RULE AGAINST PROLIFERATION OF ISSUES

“There are so many case law and precedents that clearly frown on proliferation of issues. In IYANDA v LAMBA (2003) 8 NWLR (pt.801) 267 at 284 paragraph C – E, this court per Onalaja said:- “Though an issue under the rules of brief writing may encompass one, or two or three grounds of appeal in one issue, but it is incompetent and inelegant to formulate more issues than the grounds of appeal as the appellate courts deprecates and frown on proliferation of issues more than the grounds of appeal.” See NWANKO V. F.R.N (2003) 4 NWLR (pt.809) 1 at 25 paragraph D – E, IBRAHIM V. INEC (1999) 8 NWLR (PT. 614) 334, ISHIE V. MOWANSO (2000) 13 NWLR (PT. 684) 279, OYEKAN V. AKINRINWA (1996) 7 NWLR (PT. 459) 128. The law however is trite that where there is proliferation of issues, the court is at liberty to formulate its own issues or select among the issues, one that is relevant to the ground of appeal as such proliferation does not render the appeal incompetent.
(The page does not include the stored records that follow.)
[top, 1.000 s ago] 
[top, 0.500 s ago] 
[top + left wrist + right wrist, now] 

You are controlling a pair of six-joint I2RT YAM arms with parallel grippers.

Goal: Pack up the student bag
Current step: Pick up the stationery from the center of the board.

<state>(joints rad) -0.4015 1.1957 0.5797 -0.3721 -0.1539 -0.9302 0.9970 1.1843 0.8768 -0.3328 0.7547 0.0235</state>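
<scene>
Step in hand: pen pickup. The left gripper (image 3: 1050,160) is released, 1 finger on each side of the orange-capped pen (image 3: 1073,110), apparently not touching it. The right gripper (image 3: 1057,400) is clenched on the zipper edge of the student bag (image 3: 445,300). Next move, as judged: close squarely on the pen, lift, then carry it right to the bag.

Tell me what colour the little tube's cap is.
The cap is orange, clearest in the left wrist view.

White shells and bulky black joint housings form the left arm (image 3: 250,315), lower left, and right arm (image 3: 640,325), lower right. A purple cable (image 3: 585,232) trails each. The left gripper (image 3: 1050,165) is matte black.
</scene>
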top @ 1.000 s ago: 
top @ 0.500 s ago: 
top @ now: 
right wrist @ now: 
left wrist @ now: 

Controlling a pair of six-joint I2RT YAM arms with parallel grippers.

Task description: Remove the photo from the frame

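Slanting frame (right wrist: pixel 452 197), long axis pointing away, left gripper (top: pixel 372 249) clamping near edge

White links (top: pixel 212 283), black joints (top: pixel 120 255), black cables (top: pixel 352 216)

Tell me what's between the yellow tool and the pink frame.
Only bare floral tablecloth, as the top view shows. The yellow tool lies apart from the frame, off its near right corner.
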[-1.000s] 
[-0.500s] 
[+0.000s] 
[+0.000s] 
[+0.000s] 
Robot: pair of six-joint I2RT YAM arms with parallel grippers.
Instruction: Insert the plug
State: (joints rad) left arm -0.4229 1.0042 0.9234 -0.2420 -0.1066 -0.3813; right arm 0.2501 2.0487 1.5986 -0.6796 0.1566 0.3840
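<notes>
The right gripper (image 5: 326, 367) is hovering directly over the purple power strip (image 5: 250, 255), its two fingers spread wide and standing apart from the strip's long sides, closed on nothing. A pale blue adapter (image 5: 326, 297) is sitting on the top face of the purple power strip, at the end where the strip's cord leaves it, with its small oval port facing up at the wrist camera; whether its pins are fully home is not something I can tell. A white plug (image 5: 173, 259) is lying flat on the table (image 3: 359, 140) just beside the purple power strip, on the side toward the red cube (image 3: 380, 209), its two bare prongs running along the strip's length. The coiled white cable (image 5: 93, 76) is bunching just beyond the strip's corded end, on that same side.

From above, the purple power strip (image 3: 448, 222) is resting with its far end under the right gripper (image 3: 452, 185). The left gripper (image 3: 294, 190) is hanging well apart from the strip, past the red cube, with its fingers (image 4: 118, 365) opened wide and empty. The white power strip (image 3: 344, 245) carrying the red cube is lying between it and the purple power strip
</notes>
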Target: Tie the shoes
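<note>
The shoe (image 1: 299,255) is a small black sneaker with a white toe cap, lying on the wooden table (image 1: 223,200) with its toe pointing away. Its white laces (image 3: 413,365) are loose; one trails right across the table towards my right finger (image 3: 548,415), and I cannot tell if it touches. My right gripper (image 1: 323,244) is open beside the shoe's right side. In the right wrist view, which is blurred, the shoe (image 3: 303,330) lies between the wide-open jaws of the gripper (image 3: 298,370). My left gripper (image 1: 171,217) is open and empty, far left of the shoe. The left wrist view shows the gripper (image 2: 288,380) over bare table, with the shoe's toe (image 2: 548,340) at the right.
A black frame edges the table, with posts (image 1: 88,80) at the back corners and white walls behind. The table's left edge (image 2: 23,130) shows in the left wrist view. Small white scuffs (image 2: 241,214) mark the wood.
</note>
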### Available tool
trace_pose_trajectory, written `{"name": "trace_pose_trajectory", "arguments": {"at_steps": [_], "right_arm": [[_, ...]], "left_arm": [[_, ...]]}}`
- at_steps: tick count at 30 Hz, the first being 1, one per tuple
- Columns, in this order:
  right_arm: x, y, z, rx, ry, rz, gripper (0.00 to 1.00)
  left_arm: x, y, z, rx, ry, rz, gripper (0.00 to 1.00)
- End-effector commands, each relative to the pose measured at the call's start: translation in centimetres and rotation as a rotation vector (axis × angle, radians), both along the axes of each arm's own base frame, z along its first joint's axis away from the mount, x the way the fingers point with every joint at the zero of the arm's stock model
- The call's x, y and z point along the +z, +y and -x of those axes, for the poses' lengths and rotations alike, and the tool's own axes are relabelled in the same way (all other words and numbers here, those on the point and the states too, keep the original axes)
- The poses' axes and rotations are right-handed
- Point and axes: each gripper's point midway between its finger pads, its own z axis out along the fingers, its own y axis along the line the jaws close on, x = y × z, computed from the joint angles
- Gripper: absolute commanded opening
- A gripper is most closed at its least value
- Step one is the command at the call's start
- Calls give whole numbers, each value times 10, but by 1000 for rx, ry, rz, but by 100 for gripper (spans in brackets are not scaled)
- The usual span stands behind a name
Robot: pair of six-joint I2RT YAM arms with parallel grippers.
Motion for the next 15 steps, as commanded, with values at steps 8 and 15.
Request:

It is therefore appropriate that the court seized with that appeal determines same on the merit.” Per GALINJE, J.C.A.

Before Their Lordships

MUSA DATTIJO MUHAMMADJustice of The Court of Appeal of Nigeria

PAUL ADAMU GALINJEJustice of The Court of Appeal of Nigeria

TUNDE OYEBANJI AWOTOYEJustice of The Court of Appeal of Nigeria

Between

DOWELL SCHLUMBERGER NIGERIA LIMITEDAppellant(s)

 

AND

MR. NOAH ANIEKANRespondent(s)

PAUL ADAMU GALINJE, J.C.A. (Delivering the Leading Judgment): The Respondent in this appeal was an employee of the Appellant, a company registered in Nigeria and carries on the business of Oil servicing and other ancillary contracts.
On the 7th of July, 1999 the Respondent aforesaid was involved in a major industrial accident in which he sustained injuries on his left hand at the Appellant’s Eleme Grading Plaint. He was hospitalized for quite sometime.
On the 6th of July, 2002 the respondent was disengaged from the services of his employer through a letter dated the same date which declared him redundant. In reaction to the letter of disengagement, the respondent by a writ of summons filed on the 12th of May, 2004 at the Rivers State High Court, claimed against the appellant the following reliefs:-
“1. A declaration that the callous, unjust and inhuman disengagement from the employment of the plaintiff by the defendant is unjust, wrongful and therefore null and void.
2. A declaration that the plaintiff is entitled to reinstatement with full payment with effect from 6th December, 2002 when the plaintiff was served with the letter of redundancy by the Defendant until judgment in this suit in given.
3. The sum of N50,000,000 (Fifty Million Naira) as reasonable damages for the personal injuries suffered by the plaintiff while on duty on the 7th July, 1999 in the defendant’s premises and due to defendant’s negligence.”
Pleadings were filed, amended and exchanged and the case was set down for trial. The respondent herein, as plaintiff at the lower court, called only one witness who adopted his written testimony and the 24 exhibits in support. Thereafter he closed his case.
The appellant’s two witnesses that were listed for defence were called and they adopted their testimonies. Thereafter, the appellants brought a motion dated 7/11/2008 and filed on the 10/11/08 in which it sough for leave to file additional witness deposition of Tunde Adebayo. The Court heard that application and refused it. That refusal led to an appeal by the Appellant herein. However, the lower court allowed the appellant to file the additional witness deposition when the objection raised by the respondent against the filing of the witness deposition was withdrawn. Instead of calling the additional witness, the appellant decided to pursue the appeal which it filed. The appeal finally heard by this court and was accordingly dismissed on the 14/01/2010 on the ground that it was an abuse of court process.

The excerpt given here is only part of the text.